Learn what’s new or changed for BMC Helix Automation Console, including new features, urgent issues, documentation updates, and fixes or patches.
March 20, 2021
Support for managing risks for SUSE, CentOS, and Oracle Linux ULN
You can now import SUSE, CentOS, and Oracle Linux ULN catalogs from Automation Console and create patch policies to identify missing patches on the SUSE, CentOS, and Oracle Linux assets. If your scan file consists of vulnerabilities on the SUSE, CentOS, and Oracle Linux assets, the vulnerabilities are also automatically mapped to endpoints in the endpoint manager and appropriate remediation content.
You can also create a patch or a vulnerability operation for applying missing patches or remediating vulnerabilities on the SUSE, CentOS and Oracle Linux assets.
For managing risks for SUSE and CentOS, your TrueSight Server Automation version must be 21.02.
For details about managing missing patches or vulnerabilities, see Using.
Compliance management for assets
Compliance is the process of determining whether the assets in your environment meet a specific standard. That standard might be a regulatory standard, such as DISA or SOX, or an internal standard defined by your organization. Using Automation Console, you can manage compliance for assets.
You can create a compliance scan policy in Automation Console, which scans the specified assets, and displays the compliance posture (a percentage of compliant, non-compliant, and indeterminate assets) of the assets on the Risks > Compliance page. After identifying compliance violations on the scanned assets, you can create remediation operations to resolve the violated rules and make the assets compliant with the standards.
A new Compliance Dashboard shows the compliance posture, non-compliant assets by risk score, SLA, and stages, and other metrics about the compliance evaluations on the assets.
For managing compliance, your TrueSight Server Automation version must be 21.02.
For details, see Compliance policy scans.
Creation of operation templates and operations for NSH Script and Deploy jobs
You can now create operation templates using which operators can create operations that run jobs in TrueSight Server Automation. Currently, NSH script and BLPackage Deploy (Basic) jobs are supported. An operation template can be shared with multiple security groups with a controlled choice of options to create operations of the same type repeatedly, and hence bringing more efficiency in running operations.
For working with operation templates, you must use TrueSight Server Automation version 21.02.

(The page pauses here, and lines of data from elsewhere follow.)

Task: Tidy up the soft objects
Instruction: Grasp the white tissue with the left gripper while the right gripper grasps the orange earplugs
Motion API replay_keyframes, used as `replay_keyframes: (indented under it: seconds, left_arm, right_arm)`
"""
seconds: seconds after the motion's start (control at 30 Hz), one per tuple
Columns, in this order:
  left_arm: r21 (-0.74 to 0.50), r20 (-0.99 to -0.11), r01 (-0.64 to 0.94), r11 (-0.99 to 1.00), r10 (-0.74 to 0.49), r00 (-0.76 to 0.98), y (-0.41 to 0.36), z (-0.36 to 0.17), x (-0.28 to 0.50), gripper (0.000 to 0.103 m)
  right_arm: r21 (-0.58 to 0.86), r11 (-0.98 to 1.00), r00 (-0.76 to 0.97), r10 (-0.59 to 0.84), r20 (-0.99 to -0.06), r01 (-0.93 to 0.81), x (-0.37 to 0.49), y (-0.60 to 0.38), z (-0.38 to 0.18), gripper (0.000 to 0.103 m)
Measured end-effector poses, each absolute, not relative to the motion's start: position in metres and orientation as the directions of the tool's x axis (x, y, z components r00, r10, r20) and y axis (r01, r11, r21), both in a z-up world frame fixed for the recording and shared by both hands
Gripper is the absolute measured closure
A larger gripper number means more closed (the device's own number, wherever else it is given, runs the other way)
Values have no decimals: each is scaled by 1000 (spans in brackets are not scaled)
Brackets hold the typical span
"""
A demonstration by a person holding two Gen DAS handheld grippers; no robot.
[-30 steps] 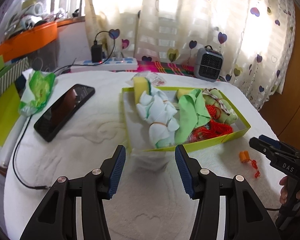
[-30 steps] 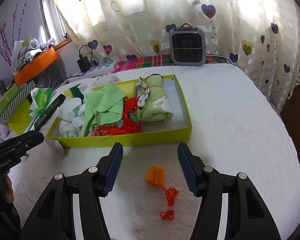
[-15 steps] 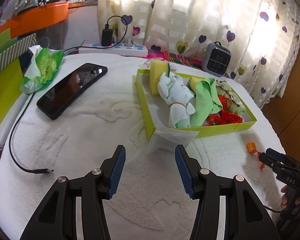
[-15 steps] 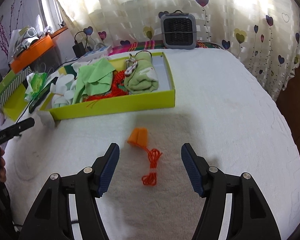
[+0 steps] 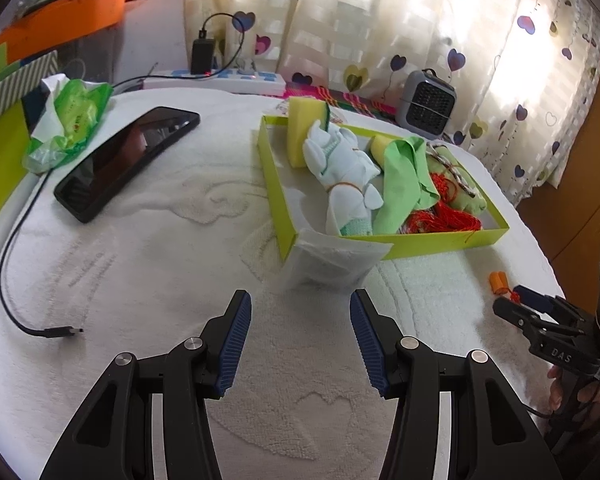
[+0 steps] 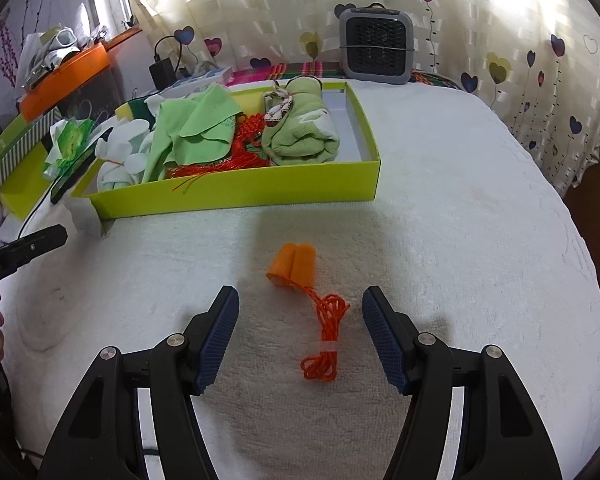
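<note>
On a white towel-covered table, the right claw (image 6: 300, 336) hangs spread and empty over corded orange earplugs (image 6: 291, 266) lying before the yellow-green box (image 6: 236, 196) of soft things, apparently ready to pinch them, while the left claw (image 5: 298, 336), also spread, faces a tissue packet (image 5: 332, 260).

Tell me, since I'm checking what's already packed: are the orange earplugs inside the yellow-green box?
No, the orange earplugs lie on the white towel in front of the yellow-green box, between the right gripper's open fingers.
</note>
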State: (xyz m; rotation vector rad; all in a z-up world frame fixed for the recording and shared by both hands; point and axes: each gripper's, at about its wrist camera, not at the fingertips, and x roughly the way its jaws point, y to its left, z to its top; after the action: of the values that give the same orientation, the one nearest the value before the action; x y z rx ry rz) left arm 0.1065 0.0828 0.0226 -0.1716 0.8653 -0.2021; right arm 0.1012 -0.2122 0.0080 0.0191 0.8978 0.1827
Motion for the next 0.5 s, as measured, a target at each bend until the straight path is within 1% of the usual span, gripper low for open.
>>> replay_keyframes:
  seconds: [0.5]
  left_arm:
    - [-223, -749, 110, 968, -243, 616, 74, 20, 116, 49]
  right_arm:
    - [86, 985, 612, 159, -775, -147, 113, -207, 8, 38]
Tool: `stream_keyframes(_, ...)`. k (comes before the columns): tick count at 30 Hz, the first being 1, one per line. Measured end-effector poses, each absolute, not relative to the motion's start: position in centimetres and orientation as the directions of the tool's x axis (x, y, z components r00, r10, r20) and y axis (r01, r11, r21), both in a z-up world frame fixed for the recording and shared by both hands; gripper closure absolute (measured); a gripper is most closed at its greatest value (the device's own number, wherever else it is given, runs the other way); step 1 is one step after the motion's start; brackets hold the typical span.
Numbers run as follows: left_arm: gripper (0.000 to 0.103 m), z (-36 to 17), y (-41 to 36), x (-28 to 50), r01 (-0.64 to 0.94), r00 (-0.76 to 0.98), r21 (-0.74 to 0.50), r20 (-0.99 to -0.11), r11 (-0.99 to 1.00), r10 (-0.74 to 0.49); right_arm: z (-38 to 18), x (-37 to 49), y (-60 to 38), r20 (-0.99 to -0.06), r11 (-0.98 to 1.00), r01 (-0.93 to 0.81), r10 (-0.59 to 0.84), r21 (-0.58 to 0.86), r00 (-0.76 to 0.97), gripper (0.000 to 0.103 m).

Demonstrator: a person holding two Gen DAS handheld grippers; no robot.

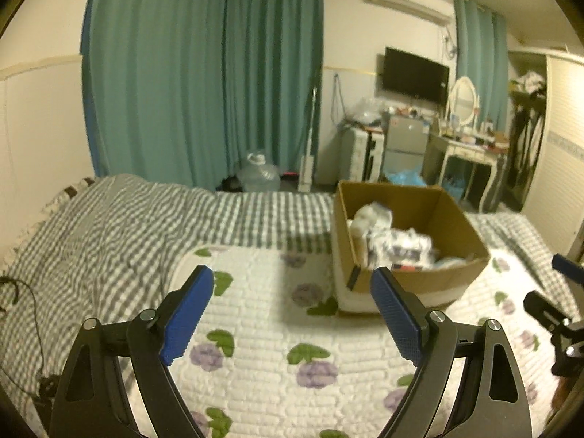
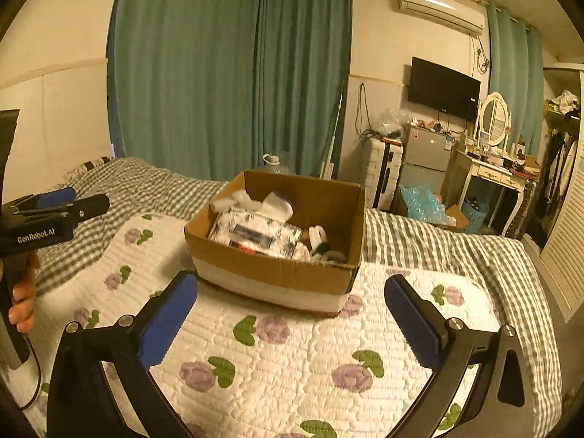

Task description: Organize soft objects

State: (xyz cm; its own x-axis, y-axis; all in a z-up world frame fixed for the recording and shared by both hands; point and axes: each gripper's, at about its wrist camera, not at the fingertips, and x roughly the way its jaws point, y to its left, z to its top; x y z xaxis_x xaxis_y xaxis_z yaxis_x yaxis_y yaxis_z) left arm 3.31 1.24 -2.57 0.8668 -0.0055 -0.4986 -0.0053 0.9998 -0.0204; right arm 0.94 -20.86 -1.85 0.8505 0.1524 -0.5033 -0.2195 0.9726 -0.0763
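An open cardboard box stands on a white quilt with purple flowers spread over the bed. Inside the box lie a patterned soft packet and white rolled cloths. My left gripper is open, with nothing between its blue pads, and hovers over the quilt left of the box. My right gripper is open wide and empty, facing the box's front wall from a short way off. Each gripper shows in the other's view: the left, the right.
A grey-and-white checked duvet covers the bed's left and far side. Teal curtains hang behind. A water jug, a small fridge and a dressing table stand beyond the bed. A person's hand grips the left handle.
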Motion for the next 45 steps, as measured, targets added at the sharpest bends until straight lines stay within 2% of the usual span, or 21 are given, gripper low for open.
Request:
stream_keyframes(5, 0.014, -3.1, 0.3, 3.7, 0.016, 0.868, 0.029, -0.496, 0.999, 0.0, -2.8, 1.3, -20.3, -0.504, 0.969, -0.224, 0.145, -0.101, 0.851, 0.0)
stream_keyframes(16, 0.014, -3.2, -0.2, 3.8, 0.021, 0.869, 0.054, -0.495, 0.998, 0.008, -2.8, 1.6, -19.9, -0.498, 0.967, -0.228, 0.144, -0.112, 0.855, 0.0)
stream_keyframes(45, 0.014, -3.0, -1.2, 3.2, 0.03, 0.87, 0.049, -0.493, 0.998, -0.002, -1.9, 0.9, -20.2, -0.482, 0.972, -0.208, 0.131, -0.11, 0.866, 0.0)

For details, see Working with operation templates.
February 5, 2021
Creation and approval of change requests using ServiceNow
You can now integrate Automation Console with ServiceNow IT Service Management system to create change requests and implement an approval process for remediation operations.
If an administrator enables change creation for your organization, you can create a change request while creating an operation. After the request is approved in ServiceNow, the operation runs according to a schedule. After the operation is complete, the change request is closed. The status of the change request is displayed on the Operations page.
Administrators enable change automation using the TrueSight Orchestration – ITSM Automation runbook.
For details, see Change automation.
January 15, 2021
Enhancements to exceptions
Vulnerability exceptions provides the following updates:
- Permanent exceptions: You can create exceptions to permanently exclude vulnerabilities on assets from being remediated. When you create a permanent exception, the end date is automatically set to 100 years from the start date.
- Extend exception end date: You can update the end date of an exception, which allows you to either extend or shorten the time period for excluding vulnerabilities from being remediated.
- New Create Date and Updated Date columns on the Manage exceptions page: On the Manage Exceptions page, you can now view the exception created and updated dates in separate columns. This is particularly useful if you want to see when was an exception created as the start and end dates do not provide this information.
For details, see Working with exceptions.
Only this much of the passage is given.